Count maps were created for each of the four years and averaged to obtain hail days and severe hail days per year. These annual hail day maps were smoothed using three successions of 90% and 25% filters, in a 0.11° × 0.11° neighborhood. The percentile smoothing was performed with a “storm scale” radius of approximately 10 km, in order to reduce noise within MESH swaths, while still maintaining the swaths themselves. A Gaussian filter was then applied, with a 0.51° × 0.51° kernel and a smoothing radius equal to three standard deviations, since the function is nearly zero at that radius (i.e., values at the edge of the window have very little weight). This smoothing fills in MESH-free gaps between individual hail swaths that are present merely as a result of the high variability in the four years of this study. Figures 5 and 6 demonstrate the annual number of hail days and severe hail days, respectively, for 2007–10. From Fig. 6, we see the triangular corridor in the plains of more frequent severe hail (0.5–1 day), tailing off to roughly 0.25 days in neighboring states. The Southeast United States has only a few pockets of 0.25 severe hail days, in Virginia, South Carolina, and Georgia.
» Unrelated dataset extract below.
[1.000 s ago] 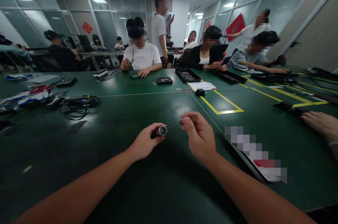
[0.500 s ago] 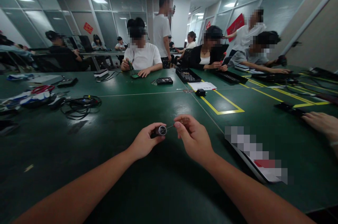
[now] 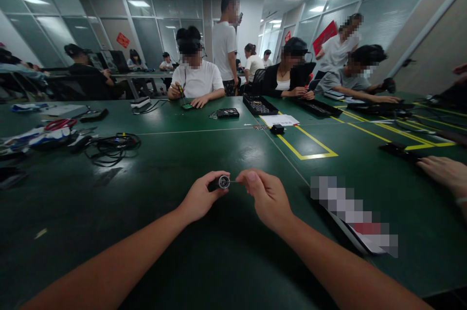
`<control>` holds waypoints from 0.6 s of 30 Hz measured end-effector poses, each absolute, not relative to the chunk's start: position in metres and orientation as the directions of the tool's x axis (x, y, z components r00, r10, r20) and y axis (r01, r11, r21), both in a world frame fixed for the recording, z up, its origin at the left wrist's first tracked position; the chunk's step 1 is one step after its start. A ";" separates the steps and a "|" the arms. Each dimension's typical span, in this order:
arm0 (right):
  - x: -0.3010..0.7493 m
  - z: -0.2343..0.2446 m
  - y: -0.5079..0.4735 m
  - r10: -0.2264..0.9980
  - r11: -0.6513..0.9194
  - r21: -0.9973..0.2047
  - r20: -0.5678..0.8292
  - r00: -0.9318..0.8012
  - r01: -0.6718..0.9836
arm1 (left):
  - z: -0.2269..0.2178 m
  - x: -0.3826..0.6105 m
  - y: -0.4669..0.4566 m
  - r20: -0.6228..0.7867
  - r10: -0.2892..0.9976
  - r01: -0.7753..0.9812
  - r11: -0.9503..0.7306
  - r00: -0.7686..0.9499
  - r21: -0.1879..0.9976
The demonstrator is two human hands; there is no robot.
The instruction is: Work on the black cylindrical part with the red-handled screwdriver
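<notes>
My left hand [image 3: 201,196] is closed around a short dark cylinder [image 3: 224,182], whose round, silver-rimmed end faces me. Inside that rim some small parts show, too small to make out. My right hand [image 3: 268,195] pinches a small screwdriver [image 3: 234,182] with a thin metal shaft; its handle is hidden in my curled fingers. The shaft points left and its tip meets the cylinder's rimmed end. Whether the tip sits inside or only against the rim I cannot tell. Both hands are held just over the green table [image 3: 164,261].
To the right lies a white booklet or packet [image 3: 350,217], partly blurred out. Another person's hand [image 3: 443,173] rests beyond it. Coiled black cables [image 3: 113,147] lie at left. Ahead are a small black block [image 3: 277,128], yellow tape lines and a black parts tray [image 3: 260,104]. Co-workers sit opposite.
My right hand has turned, and its fingers now cover the brownish handle that showed before. The shaft lies more level. My left hand and the cylinder have barely moved.
</notes>
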State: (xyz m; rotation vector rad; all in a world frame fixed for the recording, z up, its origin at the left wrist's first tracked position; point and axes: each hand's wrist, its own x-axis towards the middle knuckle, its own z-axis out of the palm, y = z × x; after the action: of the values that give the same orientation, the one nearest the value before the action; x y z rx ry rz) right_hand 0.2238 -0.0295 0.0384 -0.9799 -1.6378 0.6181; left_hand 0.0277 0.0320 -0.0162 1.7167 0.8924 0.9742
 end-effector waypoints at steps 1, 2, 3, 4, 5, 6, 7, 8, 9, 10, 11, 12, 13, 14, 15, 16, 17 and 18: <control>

The relatively low frequency of severe hail days is a product of the very high resolution of the dataset, as well as the high variability of hail-producing storms in the four years. Figure 5 is spatially very similar to Fig. 6, but with higher frequencies throughout.
Composite monthly severe hail maps were created using the same count and smoothing method as the 4-yr annual hail maps. January–June and July–December are shown in Figs. 7 and 8, respectively. All four years contribute to the hail day averages of March–October, while November and December have three contributing years (2008–10) and January and February have two (2009 and 2010). Very little severe hail is observed in January and February, while in March and April an enhanced hail threat begins to build in the southern United States. By May, the southern plains hail threat is prevalent, with regions of 0.1–0.4 hail days per year. June clearly is the leading month for severe hail, and the largest contributor to the triangular maximum of hail days. Southeast U.S. hail fall also reaches its maximum. In July and August, the hail threat drifts northward to the northern and central plains. By September, the hail threat has greatly diminished, with the strongest intensity of hail days in the plains (0.1 days). October reduces the hail threat even more, as the main hail day zone is now located in the southern United States and along the Gulf coast. November and December are devoid of severe hail.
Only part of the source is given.